A native of Burgundy, chardonnay is a varietal that has flourished under the attentions of the Australian wine industry. James Busby brought the first cuttings to Australia in the 1830s, however it took more than a century until Australian chardonnay grew to any prominence. Initially, the production of Australian chardonnay was limited to a smaller scale and the domestic market largely consumed the wines that were produced.

Cue the 1980s and robust Australian chardonnay began to flex its muscles. International wine-lovers soon tweaked and began devouring the rich, ripe and buttery styles being produced. As the next decade-and-a-half rolled around however, winemakers and viticulturists recognised that public tastes were changing and the demand for a crisper white wine was growing. This threat to traditional chardonnay characteristics was enhanced with the emergence of New Zealand’s Marlborough Sauvignon Blanc; a zesty, high acid challenger to chardonnay’s fruit-filled oak flavours. The reputation of chardonnay also took a battering in the media.

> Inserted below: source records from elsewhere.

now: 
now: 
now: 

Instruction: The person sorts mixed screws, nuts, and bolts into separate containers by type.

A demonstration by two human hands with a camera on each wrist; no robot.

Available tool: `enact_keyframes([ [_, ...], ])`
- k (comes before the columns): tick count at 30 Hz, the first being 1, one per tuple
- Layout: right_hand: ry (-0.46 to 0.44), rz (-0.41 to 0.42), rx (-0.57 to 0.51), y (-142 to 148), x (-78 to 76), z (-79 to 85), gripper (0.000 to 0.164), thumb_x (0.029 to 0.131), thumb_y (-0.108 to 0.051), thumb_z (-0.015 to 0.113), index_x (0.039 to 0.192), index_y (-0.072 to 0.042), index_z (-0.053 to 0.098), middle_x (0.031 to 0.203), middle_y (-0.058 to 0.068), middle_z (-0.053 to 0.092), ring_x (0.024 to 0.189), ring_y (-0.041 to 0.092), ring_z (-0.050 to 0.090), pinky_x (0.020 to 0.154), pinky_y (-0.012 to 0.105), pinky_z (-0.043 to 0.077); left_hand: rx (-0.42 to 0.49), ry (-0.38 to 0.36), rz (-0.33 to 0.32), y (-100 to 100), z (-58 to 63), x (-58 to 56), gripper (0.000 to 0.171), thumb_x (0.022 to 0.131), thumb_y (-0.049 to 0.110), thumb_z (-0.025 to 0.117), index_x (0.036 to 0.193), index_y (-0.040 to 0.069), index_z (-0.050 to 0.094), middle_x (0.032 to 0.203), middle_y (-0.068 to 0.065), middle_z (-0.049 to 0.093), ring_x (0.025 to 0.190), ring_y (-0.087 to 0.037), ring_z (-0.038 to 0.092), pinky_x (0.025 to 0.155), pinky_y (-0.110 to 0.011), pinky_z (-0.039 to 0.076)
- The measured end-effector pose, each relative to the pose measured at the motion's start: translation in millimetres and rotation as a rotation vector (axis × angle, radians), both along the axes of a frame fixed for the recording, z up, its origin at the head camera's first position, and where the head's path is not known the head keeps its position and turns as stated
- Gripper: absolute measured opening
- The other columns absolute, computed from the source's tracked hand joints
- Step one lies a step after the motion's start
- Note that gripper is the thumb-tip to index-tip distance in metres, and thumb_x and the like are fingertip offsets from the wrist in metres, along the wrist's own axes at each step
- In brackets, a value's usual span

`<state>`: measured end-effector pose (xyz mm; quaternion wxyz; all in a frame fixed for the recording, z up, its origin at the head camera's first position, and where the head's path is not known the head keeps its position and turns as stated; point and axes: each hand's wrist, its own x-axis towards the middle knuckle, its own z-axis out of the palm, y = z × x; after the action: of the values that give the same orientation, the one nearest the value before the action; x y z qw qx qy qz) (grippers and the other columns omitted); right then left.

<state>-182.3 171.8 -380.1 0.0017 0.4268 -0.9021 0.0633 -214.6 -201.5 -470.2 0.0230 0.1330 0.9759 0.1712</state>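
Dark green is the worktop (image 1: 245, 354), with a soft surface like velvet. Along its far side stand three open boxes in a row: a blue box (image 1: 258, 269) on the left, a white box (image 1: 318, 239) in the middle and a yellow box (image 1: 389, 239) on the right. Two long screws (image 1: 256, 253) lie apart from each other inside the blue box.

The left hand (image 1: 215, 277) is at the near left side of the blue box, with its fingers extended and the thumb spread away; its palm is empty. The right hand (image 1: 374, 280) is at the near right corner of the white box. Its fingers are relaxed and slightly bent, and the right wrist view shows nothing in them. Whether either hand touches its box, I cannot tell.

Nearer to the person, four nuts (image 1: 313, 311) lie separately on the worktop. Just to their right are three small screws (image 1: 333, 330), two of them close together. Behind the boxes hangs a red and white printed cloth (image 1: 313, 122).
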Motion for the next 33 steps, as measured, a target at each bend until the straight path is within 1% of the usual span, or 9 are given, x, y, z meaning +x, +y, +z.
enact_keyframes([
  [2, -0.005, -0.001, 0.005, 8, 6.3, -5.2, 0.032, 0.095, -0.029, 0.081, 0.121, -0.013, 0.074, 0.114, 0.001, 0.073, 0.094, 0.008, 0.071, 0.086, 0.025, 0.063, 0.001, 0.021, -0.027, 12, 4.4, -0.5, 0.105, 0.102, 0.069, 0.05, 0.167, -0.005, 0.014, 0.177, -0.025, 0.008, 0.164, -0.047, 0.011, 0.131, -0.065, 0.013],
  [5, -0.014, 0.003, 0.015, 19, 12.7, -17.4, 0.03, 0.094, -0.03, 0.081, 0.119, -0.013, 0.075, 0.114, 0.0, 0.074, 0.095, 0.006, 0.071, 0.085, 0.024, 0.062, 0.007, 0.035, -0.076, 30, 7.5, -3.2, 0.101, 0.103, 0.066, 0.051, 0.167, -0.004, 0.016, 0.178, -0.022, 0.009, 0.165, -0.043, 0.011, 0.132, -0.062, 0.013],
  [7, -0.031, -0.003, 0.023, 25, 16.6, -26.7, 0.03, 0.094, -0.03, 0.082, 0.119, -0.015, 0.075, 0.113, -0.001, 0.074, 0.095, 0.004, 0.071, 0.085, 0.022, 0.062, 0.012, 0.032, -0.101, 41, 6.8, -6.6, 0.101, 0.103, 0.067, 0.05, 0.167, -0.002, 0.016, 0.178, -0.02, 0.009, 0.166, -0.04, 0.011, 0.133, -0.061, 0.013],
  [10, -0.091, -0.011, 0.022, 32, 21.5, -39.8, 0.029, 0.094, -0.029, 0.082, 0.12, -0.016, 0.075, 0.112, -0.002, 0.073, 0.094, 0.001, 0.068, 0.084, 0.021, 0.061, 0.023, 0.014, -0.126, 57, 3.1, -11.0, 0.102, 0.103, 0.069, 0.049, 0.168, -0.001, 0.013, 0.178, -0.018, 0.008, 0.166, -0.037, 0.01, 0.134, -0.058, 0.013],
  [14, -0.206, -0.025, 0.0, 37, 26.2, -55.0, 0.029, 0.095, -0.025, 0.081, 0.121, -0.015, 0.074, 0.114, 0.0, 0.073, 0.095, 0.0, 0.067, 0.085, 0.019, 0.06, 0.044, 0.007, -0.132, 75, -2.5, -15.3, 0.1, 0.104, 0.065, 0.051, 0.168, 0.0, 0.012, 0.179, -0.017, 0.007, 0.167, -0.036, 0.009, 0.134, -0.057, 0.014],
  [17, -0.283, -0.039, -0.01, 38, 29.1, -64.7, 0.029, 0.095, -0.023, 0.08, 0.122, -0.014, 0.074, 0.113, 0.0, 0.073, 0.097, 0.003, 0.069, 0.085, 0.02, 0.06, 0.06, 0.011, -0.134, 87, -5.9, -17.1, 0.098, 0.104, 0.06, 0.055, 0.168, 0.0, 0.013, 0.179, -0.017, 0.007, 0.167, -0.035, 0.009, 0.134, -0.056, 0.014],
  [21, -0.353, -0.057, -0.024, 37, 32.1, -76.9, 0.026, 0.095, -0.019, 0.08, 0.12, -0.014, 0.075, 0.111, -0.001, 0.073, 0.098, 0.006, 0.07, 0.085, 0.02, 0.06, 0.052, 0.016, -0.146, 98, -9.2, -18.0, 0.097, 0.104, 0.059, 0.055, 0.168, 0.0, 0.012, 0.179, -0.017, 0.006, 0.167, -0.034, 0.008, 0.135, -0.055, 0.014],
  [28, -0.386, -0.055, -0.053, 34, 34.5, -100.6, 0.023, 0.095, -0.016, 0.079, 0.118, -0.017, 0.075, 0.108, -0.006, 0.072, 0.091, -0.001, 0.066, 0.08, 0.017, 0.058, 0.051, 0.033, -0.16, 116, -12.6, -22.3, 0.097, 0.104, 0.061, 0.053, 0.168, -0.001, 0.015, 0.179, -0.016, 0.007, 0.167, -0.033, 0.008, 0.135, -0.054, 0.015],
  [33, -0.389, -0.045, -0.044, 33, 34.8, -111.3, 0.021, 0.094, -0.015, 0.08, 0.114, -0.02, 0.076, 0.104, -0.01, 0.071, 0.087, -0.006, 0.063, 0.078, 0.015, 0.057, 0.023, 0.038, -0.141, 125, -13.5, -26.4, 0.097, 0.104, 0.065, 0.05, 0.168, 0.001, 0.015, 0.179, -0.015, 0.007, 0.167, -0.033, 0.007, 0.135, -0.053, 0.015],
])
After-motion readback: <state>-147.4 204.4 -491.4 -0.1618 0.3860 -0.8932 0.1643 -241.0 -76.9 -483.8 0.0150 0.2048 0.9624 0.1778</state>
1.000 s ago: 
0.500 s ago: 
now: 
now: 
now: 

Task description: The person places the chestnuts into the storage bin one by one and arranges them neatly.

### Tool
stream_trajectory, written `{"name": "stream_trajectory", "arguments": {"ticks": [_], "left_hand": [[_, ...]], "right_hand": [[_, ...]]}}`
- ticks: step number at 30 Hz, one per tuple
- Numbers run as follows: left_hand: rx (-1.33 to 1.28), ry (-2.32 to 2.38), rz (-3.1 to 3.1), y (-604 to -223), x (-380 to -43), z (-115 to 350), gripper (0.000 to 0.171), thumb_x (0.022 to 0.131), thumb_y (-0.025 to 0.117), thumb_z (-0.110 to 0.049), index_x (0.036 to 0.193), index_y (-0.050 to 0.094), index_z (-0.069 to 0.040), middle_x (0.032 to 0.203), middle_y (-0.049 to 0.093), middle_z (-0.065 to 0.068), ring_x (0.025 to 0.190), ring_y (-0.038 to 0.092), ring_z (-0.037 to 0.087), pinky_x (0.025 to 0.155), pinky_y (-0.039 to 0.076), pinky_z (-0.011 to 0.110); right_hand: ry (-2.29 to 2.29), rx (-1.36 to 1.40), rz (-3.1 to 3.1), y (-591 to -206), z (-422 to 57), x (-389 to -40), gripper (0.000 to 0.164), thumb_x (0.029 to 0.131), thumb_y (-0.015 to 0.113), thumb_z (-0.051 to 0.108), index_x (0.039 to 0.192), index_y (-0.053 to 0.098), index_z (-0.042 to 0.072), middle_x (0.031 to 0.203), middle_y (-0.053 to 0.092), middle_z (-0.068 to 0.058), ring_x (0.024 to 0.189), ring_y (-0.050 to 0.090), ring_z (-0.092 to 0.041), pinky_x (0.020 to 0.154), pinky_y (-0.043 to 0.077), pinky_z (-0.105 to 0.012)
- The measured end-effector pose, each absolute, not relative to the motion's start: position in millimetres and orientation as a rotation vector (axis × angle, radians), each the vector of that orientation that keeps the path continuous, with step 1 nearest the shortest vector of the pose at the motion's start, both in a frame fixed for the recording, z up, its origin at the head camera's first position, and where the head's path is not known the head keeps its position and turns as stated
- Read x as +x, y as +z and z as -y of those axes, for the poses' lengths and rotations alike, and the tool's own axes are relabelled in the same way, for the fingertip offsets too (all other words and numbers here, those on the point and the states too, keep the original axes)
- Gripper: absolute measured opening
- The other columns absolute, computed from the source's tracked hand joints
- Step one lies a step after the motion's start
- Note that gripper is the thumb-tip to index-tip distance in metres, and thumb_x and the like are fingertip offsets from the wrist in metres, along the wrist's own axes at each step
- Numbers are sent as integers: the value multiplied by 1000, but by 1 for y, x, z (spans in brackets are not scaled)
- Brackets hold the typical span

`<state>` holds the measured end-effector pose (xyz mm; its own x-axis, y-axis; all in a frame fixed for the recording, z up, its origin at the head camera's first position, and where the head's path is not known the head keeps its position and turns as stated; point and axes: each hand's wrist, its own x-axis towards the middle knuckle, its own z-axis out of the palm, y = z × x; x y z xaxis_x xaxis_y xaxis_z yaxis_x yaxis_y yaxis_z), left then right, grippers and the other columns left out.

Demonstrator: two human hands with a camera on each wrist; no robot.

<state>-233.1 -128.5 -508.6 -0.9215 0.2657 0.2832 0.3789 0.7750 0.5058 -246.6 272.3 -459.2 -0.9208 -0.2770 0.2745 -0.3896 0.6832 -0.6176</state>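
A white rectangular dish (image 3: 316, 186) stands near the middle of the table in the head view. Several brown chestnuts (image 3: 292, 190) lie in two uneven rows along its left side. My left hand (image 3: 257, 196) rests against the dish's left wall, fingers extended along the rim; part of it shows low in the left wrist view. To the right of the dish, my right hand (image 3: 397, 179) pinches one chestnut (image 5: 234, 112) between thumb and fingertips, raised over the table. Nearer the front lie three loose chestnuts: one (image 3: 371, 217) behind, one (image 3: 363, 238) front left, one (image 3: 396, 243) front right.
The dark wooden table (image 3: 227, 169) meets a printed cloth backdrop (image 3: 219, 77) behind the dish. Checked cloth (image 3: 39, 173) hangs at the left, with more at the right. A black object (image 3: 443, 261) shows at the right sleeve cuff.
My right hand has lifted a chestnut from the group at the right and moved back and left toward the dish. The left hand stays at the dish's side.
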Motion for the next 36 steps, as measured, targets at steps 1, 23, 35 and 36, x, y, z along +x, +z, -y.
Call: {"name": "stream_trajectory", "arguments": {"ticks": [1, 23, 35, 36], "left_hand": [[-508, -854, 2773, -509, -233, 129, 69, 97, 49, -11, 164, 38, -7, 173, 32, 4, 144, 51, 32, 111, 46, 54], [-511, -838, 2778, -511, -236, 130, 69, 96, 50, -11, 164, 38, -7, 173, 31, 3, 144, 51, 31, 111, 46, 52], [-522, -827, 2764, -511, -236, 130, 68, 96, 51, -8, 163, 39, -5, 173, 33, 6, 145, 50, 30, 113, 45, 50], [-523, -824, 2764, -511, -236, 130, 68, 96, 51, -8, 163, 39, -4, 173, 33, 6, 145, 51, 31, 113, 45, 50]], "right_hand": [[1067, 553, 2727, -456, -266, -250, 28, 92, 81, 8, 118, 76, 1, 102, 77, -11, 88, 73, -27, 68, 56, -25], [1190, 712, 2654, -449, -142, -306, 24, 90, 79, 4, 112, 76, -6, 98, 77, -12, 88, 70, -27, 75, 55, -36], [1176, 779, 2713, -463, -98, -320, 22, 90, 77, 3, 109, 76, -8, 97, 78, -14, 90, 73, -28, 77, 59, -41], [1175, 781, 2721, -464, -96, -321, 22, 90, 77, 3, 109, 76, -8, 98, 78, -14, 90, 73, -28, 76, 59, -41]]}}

So, Australian winemakers began to look for new avenues of producing chardonnay – not an impossible task given chardonnay is famed as a white wine varietal that readily submits to the whims of winemakers and viticulturists. Thus, the Australian New World style of chardonnay – elegant, restrained, lean – was born.


Given its range of flavour, complexity and structure, the world is your figurative oyster when it comes to matching chardonnay with food.

A young, unoaked, cool-climate chardonnay is the perfect complement to light, delicate dishes such as pan-cooked seafood, steamed fish, and grilled chicken. It also works with fattier dishes, such as pasta with cream sauce or fish chowder. When matching this style of chardonnay with cheese, look to comté or gruyere. As the oak and fruit flavours in a chardonnay increase, one of the ultimate food matches is roast chicken. It also goes well with slightly heavier and richer dishes, including cheese-based salads and milder curries. Chardonnay with heavy oak can be enjoyed with the richest of dishes: pork belly with crackling, salads with creamy dressings, and buttery and cheese-laden risottos.

Whichever style of chardonnay you select, there are some overarching rules on what foods to avoid. Typically, steer away from bitter foods, or dishes made with an abundance of chilli and strong spices such as turmeric. These flavours will clash with the wine rather than complement its subtleties.


To enhance the complex profile of both medium- and full-bodied and oaked white wines, such as chardonnay, opt for a larger bowl and wider opening to allow the wines to breathe and be in balance.